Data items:

- - - - -

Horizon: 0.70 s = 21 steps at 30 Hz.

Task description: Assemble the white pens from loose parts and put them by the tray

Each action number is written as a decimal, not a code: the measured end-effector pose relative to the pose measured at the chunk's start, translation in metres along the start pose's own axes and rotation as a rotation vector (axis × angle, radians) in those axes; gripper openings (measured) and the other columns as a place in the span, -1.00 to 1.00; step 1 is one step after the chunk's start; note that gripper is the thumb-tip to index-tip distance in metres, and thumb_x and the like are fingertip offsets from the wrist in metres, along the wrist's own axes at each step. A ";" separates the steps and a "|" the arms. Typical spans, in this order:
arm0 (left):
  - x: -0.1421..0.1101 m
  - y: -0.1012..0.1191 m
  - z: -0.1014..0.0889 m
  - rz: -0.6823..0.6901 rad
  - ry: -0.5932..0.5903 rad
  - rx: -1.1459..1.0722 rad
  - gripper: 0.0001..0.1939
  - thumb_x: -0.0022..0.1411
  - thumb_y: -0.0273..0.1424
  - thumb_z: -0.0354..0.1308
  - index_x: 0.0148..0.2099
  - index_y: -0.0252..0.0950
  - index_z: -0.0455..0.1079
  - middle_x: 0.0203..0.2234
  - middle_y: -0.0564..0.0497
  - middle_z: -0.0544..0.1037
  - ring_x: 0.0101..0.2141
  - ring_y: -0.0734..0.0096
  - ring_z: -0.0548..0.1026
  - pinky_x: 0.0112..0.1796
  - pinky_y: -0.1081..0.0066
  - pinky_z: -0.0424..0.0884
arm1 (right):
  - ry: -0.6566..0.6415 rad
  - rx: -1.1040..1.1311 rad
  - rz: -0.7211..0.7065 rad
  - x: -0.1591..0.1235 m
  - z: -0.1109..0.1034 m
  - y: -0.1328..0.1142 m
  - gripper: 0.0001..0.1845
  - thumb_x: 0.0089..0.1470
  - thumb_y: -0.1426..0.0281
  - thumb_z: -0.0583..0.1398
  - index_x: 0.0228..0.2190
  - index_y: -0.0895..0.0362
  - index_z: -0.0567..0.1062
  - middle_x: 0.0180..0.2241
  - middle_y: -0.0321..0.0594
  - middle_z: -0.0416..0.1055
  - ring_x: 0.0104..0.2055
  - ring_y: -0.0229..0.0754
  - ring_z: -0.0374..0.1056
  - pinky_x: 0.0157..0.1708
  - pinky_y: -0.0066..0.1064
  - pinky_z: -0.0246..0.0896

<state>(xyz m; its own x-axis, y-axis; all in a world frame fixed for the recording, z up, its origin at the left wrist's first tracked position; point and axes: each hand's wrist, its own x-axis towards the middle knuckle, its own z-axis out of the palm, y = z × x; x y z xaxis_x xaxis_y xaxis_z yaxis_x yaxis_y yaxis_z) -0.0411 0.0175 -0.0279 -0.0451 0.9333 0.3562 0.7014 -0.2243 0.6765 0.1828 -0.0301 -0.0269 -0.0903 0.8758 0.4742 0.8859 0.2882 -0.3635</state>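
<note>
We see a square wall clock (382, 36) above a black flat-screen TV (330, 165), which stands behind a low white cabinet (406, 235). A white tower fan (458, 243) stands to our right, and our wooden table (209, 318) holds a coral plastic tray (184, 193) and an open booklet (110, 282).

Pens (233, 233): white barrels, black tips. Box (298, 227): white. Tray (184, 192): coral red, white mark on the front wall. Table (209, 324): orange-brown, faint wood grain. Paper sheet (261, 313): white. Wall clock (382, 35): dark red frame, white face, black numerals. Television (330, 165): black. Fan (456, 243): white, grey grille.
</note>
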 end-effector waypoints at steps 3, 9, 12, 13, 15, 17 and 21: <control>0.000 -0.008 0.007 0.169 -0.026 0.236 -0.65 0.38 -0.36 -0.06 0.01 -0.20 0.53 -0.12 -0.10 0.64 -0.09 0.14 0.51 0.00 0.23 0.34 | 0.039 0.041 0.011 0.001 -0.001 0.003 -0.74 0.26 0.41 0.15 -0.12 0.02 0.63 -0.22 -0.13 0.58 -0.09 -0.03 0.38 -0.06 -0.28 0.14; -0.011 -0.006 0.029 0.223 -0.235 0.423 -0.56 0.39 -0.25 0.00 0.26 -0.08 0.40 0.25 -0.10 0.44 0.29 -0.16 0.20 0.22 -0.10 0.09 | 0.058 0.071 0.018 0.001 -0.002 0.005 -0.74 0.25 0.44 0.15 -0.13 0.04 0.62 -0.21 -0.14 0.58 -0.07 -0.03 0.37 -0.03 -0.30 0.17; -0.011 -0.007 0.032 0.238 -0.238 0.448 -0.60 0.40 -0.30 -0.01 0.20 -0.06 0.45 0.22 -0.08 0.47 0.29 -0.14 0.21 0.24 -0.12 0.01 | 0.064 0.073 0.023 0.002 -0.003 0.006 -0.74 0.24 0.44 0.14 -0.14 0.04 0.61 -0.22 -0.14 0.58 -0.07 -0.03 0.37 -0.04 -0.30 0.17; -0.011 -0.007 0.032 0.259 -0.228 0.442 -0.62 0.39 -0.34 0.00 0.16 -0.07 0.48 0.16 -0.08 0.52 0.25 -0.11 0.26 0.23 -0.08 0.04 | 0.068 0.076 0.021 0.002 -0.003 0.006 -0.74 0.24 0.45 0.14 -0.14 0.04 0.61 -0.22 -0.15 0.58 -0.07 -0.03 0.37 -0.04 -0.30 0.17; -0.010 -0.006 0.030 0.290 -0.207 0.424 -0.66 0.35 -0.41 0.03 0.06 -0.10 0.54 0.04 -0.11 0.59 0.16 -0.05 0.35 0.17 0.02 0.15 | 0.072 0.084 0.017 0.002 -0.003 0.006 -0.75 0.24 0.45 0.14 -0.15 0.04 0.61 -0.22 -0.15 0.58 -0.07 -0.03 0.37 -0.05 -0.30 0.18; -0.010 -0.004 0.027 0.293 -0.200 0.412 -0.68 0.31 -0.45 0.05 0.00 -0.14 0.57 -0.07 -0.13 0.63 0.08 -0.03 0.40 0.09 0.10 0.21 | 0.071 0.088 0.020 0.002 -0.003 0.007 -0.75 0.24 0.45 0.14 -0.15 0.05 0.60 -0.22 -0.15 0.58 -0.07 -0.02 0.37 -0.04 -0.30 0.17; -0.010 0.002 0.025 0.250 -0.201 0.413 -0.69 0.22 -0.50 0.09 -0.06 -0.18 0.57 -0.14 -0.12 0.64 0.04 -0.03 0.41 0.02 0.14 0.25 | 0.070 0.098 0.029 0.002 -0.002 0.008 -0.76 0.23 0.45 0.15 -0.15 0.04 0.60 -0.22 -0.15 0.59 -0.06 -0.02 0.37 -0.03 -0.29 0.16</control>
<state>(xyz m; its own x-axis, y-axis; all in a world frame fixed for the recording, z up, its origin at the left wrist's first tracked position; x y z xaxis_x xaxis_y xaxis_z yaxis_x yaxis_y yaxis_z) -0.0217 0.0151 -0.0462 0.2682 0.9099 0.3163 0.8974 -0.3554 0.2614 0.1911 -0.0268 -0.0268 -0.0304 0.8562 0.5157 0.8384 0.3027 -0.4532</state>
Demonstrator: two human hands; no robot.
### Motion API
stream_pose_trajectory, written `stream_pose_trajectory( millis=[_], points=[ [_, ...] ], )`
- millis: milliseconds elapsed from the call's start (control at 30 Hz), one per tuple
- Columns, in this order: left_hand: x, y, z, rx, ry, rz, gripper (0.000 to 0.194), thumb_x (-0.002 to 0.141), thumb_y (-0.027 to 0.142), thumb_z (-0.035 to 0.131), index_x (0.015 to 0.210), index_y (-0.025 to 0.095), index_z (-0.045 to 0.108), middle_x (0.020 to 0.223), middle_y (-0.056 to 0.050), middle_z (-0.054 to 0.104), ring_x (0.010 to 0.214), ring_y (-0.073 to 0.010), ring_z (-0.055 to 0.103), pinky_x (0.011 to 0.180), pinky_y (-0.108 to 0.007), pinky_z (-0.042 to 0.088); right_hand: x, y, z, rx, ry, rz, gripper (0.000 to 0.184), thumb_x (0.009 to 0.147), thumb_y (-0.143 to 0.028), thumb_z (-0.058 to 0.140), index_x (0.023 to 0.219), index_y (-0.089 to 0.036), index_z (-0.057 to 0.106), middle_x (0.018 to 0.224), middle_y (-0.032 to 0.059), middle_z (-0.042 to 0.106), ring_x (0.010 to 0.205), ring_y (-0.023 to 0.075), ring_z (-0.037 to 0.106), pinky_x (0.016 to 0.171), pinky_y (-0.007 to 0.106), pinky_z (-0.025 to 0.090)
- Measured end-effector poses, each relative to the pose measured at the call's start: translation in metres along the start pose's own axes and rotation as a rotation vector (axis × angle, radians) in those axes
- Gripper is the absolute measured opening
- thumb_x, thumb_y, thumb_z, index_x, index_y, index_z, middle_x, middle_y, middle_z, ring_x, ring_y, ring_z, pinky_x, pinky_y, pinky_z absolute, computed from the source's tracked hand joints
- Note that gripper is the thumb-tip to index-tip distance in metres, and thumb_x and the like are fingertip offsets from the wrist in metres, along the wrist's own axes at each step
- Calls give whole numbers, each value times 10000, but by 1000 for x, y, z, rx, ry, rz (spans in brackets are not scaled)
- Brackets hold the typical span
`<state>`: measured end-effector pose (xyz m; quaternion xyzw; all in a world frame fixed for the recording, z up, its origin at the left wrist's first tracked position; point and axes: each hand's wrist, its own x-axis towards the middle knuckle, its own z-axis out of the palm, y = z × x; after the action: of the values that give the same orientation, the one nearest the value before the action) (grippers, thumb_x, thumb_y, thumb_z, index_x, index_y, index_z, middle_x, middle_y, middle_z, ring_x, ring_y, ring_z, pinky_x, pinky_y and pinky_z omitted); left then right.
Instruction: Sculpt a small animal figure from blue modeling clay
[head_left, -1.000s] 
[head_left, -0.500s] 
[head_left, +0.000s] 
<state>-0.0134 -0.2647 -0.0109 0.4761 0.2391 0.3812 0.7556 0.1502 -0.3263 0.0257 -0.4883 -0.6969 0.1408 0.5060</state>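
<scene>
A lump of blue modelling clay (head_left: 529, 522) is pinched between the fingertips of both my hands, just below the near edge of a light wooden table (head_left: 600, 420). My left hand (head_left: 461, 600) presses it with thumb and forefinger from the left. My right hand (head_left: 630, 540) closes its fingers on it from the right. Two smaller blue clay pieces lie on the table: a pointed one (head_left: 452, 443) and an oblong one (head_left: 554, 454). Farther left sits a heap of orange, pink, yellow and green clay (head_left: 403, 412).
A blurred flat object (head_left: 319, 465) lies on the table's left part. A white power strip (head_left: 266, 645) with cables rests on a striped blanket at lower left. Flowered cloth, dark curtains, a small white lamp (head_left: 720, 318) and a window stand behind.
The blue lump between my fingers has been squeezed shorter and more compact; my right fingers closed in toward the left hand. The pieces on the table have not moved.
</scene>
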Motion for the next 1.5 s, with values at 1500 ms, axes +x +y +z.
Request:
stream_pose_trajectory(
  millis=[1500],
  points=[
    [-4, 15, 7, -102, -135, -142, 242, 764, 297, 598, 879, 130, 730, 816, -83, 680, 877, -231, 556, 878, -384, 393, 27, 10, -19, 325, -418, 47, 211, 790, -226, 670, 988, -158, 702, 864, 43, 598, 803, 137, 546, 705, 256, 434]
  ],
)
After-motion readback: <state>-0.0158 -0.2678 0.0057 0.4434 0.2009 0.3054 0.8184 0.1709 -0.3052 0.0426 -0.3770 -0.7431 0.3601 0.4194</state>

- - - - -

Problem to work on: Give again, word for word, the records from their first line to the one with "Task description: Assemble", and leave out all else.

Exercise solution:
Horizon: 0.70 s = 21 steps at 30 Hz.

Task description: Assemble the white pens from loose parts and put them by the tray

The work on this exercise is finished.